I'm new with java, and I want an opinion for the community. I Have a huge XML, that contains a lot of information. Actually, this XML has approximately 140Mb of information. In this XML I have a lot of information that is no more valid, so I need to do filter and use only the valid one, to check this I need to cross information between node, to check if deletion is needed or not. In some cases, the entire father(main) node needs to be deleted.
I'm already doing it with dom parse, using loops, inside the loops I save in variables and cross the information to check, and delete the actual node or the entire father node.

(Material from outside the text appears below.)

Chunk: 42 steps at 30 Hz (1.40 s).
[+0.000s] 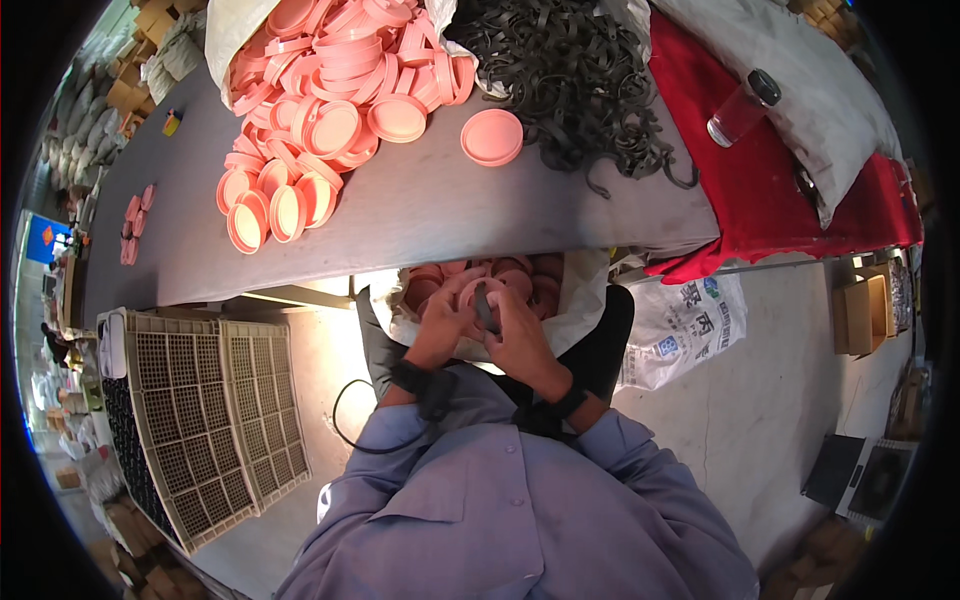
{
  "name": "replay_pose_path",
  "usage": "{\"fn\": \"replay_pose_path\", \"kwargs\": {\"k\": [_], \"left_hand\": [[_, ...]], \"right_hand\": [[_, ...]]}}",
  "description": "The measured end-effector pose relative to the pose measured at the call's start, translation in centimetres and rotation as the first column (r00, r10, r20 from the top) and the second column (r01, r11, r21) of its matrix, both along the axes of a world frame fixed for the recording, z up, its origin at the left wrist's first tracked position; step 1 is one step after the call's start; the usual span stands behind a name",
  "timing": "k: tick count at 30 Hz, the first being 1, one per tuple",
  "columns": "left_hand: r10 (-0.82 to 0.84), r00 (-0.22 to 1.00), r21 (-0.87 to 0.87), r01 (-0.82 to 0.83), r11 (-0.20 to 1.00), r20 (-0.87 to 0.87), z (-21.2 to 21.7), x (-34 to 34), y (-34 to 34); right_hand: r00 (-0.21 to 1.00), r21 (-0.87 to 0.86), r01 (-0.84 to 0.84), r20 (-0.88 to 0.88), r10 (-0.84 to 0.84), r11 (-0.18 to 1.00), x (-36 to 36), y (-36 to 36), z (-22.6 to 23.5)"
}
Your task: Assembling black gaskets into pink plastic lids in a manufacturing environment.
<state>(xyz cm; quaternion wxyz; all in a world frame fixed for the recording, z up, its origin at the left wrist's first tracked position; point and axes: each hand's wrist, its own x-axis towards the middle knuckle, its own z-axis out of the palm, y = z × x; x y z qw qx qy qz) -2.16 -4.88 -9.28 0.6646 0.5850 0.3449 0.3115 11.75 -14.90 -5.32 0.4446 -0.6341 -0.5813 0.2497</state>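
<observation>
- Dark strap [486, 308]: located between my two hands, in front of my torso and just below the near edge of the table. It stands lengthwise, curved, across a pink lid.
- Pink lid [468, 297]: located between my hands, behind the strap and above the opening of the bag. Its rim is partly covered by my fingers; I cannot tell whether the strap is fastened to it.
- Left hand [443, 322]: closed on the left side of the pink lid, fingers bent, back of the hand upward.
- Right hand [519, 335]: closed on the dark strap from the right, thumb near its lower end. Both hands are close together; exact fingertip contact is hidden.
- White bag [582, 330]: open directly beneath my hands, between my knees, containing further pink pieces [546, 285].
- Table [430, 215]: grey top, beyond my hands. It bears a pile of pink lids [335, 128] at left and a heap of dark straps [575, 75] at right.
- Single lid [491, 137]: lying flat on the table, between the pile and the heap, well apart from my hands.
- Red cloth [690, 200]: at the right end of the table, with a capped bottle [740, 112] on it.
- Beige crates [205, 420]: on my left, beside the table.
</observation>
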Motion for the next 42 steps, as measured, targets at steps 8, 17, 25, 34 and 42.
{"fn": "replay_pose_path", "kwargs": {"k": [8, 17, 25, 34, 42], "left_hand": [[0.084, 0.98, -0.366, -0.012, 0.931, 0.182, 0.3, -1.2, 1.3], [-0.015, 0.964, 0.244, 0.082, 0.966, -0.265, 5.3, -0.8, 3.1], [0.448, 0.832, 0.938, 0.228, 0.263, -0.328, 12.7, 2.2, 6.5], [0.04, 0.989, 0.004, -0.041, 0.999, 0.14, 9.5, 2.0, 6.3], [0.126, 0.982, -0.13, -0.108, 0.986, 0.142, 9.7, -0.1, 5.8]], "right_hand": [[0.897, -0.038, -0.211, 0.39, 0.209, 0.977, 3.0, 3.1, 4.8], [0.738, 0.236, -0.075, 0.666, -0.105, 0.969, 11.4, 16.2, 1.4], [0.972, 0.04, -0.234, 0.022, 0.233, 0.971, 7.3, 8.1, 7.7], [0.778, 0.33, 0.425, 0.342, -0.527, 0.843, 18.7, 9.8, 2.2], [0.774, 0.108, 0.485, 0.409, -0.484, 0.868, 17.6, 7.2, 5.6]]}}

Basically, the structure is like this:
<source>
<main>
<id>98567</id>
<block_information>
<name>Block A</name>
<start_date>20120210</start_date>
<end_date>20150210</end_date>
</block_information>
<block_information>
<name>Block A.01</name>
<start_date>20150210</start_date>
<end_date>20251005</end_date>
</block_information>
<city_information>
<name>Manchester</name>
<start_date>20150210</start_date>
<end_date>20150212</end_date>
</city_information>
<city_information>
<name>New Manchester</name>
<start_date>20150212</start_date>
<end_date>20251005</end_date>
</city_information>
<phone>
<type>C</type>
<number>987466321</number>
<name></name>
</phone>
<phone>
<type>P</type>
<number>36547821</number>
<name></name>
</phone>
</main>
<main>
<id>19587</id>
<block_information>
<name>Che</name>
<start_date>20090210</start_date>
<end_date>20100210</end_date>
</block_information>
<block_information>
<name></name>
<start_date>20100210</start_date>
<end_date>20351005</end_date>
</block_information>
<city_information>
<name></name>
<start_date>20150210</start_date>
<end_date>20150212</end_date>
</city_information>
<city_information>
<name>No Name</name>
<start_date>20150212</start_date>
<end_date>20191005</end_date>
</city_information>
<phone>
<type>C</type>
<number>987466321</number>
<name>Mom</name>
</phone>
<phone>
<type>P</type>
<number>36547821</number>
<name></name>
</phone>
</main>
</source>
The output is like this:
<result>
<main>
<id>98567</id>
<block_name>Block A.01</block_name>
<city_name>New Manchester</city_name>
<cellphone></cellphone>
<phone>36547821</phone>
<contact_phone></contact_phone>
<contact_phone_name></contact_phone_name>
</main>
</result>
For the information go out in result, is mandatory that there is one <block_information>
and <city_information>
valid (<start_date>
less than actual date and <end_date>
bigger than actual date), and the <name...>
is needed for both.
If there is none, or more than one valid, the <main>
will be deleted.
For the phone number, <type>
['C' is for contact, 'P' for personal phone, 'M' for mobile]. So if the <type>
is 'C' but there is no value in <name>
the phone do not go to result. 'P' go to <phone>
and 'M' go to <cellphone>
.
I want your considerations on what is the best way to do that in the most performative way, and to anyone can do adjustment before in an easy way if it's needed.
thanks in advance for the inputs!
as asked by @kjhughes, I put some values on the sample XML, and some filters that I need to do. Thanks!
ps.: the XML structure used as an example is TOO simple compared to the actual one, there are a lot more complex types.